Comme nous avons pu le voir précédemment, la plupart des acteurs ont une confiance aveugle dans l’approche classique des modèles mathématiques car ils donnent l’impression d’un contrôle des risques, d’un contrôle de l’incertain. La conséquence principale est de n’avoir des acteurs qui n’utilisent qu’un seul modèle, une seule approche sur les différents produits. De cette conséquence, il en découle plusieurs remarques.
Arbitrage économique
La notion d’arbitrage économique est essentiel en finance. Elle définit une situation dans laquelle un acteur doit faire un choix entre plusieurs projets d’investissements. Dire que les modèles favorisent l’arbitrage économique signifie qu’ils permettent à un acteur de faire un choix sur des bases rationnelles et non aléatoires.
Si l’on s’intéresse plus particulièrement à l’histoire de la finance depuis les années 1900, on voit que cette théorie n’est pas absurde. En effet, avant les années 50, le marché des options était considérée comme un pur jeu de hasard, un domaine malsain dont les intellectuels n’avaient bien que faire. A ce moment là, les régulateurs dont la FED, imposaient des règles très strictes aux marchés avec notamment des frais de commissions sur les échanges.
C’est ensuite avec l’apparition de l’équation et de la formule de Black-Scholes à la fin des années 60, que la finance fait un bond spectaculaire. En effet, le fait que ce modèle puisse permettre de donner un prix et de quantifier le risque des options a complètement changé la donne. Les acteurs avaient désormais de vraies bases sur lesquelles appuyer leurs échanges. En d’autres termes, le modèle a joué le rôle d’arbitre économique.
« L’intérêt par contre du modèle, c’est que ça met de la cohérence, c’est-à-dire que vous ne pouvez pas dire « il se passe ci et ça » si c’est complètement incompatible, alors que si on résonne un peu comme ça sans cadrer, soit les chiffres, soit les grandeurs macro-, ou microéconomiques, des fois on peut aboutir à des résultats ou des raisonnements qui sont erronés. Dans le cadre d’un modèle, c’est contraint, c’est un peu comme si un philosophe développe un système de pensée, peut-être qu’il est complètement faux ce système de pensée, mais en tout cas il est cohérent, c’est-à-dire que les concepts s’articulent bien. » Laurent CLERC
Dans cette citation tirée de notre entretien avec Laurent Clerc, on comprend que les modèles, peu importe la réalité qu’ils décrivent, permettent de donner un cadre aux échanges, de les contraindre. Cette caractéristique des modèles est tout à fait essentielle pour notre économie
Mimétisme spéculatif
L’approche unique telle que nous l’avons précédemment décrite amène également à un mimétisme de la part des acteurs. La compréhension de ce phénomènes est assez simple. En effet, si tous les acteurs ont le même modèle, à un instant précis ils vont tous par exemple estimer à la hausse tel actif. Cet actif va ainsi connaître dans l’instant suivant une tendance haussière importante. A l’inverse, le mimétisme augmente d’autant plus les tendances baissières.
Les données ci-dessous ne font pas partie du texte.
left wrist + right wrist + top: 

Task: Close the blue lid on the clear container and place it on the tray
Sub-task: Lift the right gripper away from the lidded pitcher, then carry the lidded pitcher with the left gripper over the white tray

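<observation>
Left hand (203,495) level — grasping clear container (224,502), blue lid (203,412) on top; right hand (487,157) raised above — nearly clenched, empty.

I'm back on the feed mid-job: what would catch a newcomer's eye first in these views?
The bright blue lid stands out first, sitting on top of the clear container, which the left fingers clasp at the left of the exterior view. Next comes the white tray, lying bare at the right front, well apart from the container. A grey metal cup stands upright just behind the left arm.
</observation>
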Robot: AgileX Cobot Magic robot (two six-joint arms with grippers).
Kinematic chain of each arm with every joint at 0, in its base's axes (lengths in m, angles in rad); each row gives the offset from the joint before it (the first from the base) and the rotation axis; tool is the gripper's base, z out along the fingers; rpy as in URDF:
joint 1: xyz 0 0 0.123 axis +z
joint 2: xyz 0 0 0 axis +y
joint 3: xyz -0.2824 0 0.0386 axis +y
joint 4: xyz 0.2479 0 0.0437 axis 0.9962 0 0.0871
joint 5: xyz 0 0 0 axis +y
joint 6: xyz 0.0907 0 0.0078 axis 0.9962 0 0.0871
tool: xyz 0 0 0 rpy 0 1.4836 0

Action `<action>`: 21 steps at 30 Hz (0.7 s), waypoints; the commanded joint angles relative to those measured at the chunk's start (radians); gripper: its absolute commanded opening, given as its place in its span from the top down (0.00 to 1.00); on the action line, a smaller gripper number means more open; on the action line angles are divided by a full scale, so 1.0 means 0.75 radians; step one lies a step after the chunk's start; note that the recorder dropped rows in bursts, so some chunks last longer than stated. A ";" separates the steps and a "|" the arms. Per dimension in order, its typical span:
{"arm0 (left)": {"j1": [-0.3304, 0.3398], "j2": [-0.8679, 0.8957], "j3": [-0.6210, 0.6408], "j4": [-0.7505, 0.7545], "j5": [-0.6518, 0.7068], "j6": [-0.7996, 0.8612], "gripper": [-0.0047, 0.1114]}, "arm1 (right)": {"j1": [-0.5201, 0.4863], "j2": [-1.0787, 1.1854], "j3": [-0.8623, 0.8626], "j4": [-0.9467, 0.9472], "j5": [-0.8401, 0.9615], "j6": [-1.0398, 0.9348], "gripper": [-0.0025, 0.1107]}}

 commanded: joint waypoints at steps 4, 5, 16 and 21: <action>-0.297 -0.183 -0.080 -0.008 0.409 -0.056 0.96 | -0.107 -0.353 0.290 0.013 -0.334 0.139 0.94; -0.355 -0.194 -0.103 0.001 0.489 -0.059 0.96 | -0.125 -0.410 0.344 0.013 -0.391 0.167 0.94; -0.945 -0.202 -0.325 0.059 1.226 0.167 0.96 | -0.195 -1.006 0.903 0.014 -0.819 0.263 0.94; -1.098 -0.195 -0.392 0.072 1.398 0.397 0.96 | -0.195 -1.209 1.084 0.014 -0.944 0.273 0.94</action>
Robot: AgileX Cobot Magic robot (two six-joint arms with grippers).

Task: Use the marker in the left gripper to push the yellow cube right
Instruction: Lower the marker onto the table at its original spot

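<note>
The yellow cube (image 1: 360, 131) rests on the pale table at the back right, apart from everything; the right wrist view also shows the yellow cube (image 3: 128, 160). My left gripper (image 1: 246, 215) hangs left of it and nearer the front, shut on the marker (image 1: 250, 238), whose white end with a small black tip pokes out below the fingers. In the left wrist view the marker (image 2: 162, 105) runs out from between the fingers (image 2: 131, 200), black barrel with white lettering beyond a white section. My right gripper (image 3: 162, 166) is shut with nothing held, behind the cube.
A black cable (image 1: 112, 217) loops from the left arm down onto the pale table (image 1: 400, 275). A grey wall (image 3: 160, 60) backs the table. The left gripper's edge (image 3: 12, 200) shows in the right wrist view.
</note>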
« En 1929, en 1987 et sans doute en 1998, les excès des marchés révèlent l’existence de bulles. A chaque fois, les prix des actifs semblent s’être éloignés de leur valeur fondamentale. Certains économistes, et non des moindres comme John Maynard Keynes, estiment que dans ces périodes les marchés sont dominés par des effets de mode et de mimétisme. »[MON5]
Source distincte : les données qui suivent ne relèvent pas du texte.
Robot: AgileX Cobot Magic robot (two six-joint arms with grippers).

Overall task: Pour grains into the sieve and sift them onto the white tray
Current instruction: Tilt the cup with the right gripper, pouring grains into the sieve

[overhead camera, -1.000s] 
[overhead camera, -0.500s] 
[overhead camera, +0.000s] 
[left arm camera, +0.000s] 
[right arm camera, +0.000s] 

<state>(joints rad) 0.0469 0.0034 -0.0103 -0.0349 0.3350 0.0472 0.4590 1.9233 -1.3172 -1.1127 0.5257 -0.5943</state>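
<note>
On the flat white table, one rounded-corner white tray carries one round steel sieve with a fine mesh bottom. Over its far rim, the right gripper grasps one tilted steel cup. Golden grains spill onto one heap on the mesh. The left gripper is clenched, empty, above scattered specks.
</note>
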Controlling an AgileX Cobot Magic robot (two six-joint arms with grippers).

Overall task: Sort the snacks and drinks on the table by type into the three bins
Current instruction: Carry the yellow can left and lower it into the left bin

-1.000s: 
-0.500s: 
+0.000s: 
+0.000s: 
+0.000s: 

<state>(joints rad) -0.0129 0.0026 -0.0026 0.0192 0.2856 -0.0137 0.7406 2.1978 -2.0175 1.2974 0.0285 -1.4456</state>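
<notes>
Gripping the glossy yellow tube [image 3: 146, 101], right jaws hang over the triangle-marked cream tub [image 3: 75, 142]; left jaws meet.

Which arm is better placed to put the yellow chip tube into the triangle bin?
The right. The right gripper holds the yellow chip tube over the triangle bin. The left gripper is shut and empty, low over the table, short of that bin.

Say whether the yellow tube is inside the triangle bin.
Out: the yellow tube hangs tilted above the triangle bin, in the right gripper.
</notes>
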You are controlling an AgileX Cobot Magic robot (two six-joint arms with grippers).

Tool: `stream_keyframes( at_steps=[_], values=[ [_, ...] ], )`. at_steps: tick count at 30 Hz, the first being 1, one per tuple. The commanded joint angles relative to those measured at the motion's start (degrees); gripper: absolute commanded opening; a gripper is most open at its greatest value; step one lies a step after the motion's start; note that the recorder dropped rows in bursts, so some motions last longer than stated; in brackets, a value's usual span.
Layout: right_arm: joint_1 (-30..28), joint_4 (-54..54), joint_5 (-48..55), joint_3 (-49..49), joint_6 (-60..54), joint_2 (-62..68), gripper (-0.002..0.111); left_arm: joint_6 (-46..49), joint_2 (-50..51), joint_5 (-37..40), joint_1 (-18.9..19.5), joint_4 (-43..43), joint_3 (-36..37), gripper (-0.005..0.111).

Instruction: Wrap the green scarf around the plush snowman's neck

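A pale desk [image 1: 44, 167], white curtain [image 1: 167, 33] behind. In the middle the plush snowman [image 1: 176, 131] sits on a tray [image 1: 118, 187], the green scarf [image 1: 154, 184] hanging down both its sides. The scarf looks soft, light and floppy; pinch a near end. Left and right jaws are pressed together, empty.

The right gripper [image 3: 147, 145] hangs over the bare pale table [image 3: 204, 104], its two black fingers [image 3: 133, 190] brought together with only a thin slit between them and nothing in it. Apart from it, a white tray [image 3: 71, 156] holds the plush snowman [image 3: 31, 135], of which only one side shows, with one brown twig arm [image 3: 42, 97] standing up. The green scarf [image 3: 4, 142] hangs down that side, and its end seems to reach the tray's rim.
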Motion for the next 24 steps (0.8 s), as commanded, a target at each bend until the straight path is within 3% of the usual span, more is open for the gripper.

Ainsi, l’existence de ces effets de mode accentue la probabilité de trouver des bulles spéculatives dans le marché. En effet, l’effet de mimétisme renforce la spéculation dans les marchés et donc la création de bulles. Les acteurs qui spéculent n’ont que faire de savoir si l’actif sur lequel ils parient est proche ou pas de sa valeur supposée. Ils ont tout intérêt à simplement aller dans le sens du marché. Par exemple, si le marché est à la hausse, ils ont intérêts à jouer sur le fait qu’il va augmenter encore plus pour entretenir la tendance haussière afin de vendre à un plus haut prix le lendemain.
En situation d’incertitude, copier l’autre améliore ses propres performances. Soit l’autre partage votre ignorance et votre position n’est pas plus incertaine, soit il sait quelque chose et, en l’imitant, vous améliorez votre situation. L’apparition d’une bulle spéculative correspond au moment où l’imitation se généralise et où plus personne, ou presque, ne possède l’information sur la valeur fondamentale des titres. [MON5]
Nous venons ainsi de voir qu’une utilisation abusive des modèles peut avoir des conséquences réelles et indésirables sur les marchés. Beaucoup d’acteurs s’accordent sur le fait que l’utilisation des modèles a en effet était abusive dans la période avant la crise.
Dans la partie suivante nous traiterons du problème de comment prévoir l’imprévisible ?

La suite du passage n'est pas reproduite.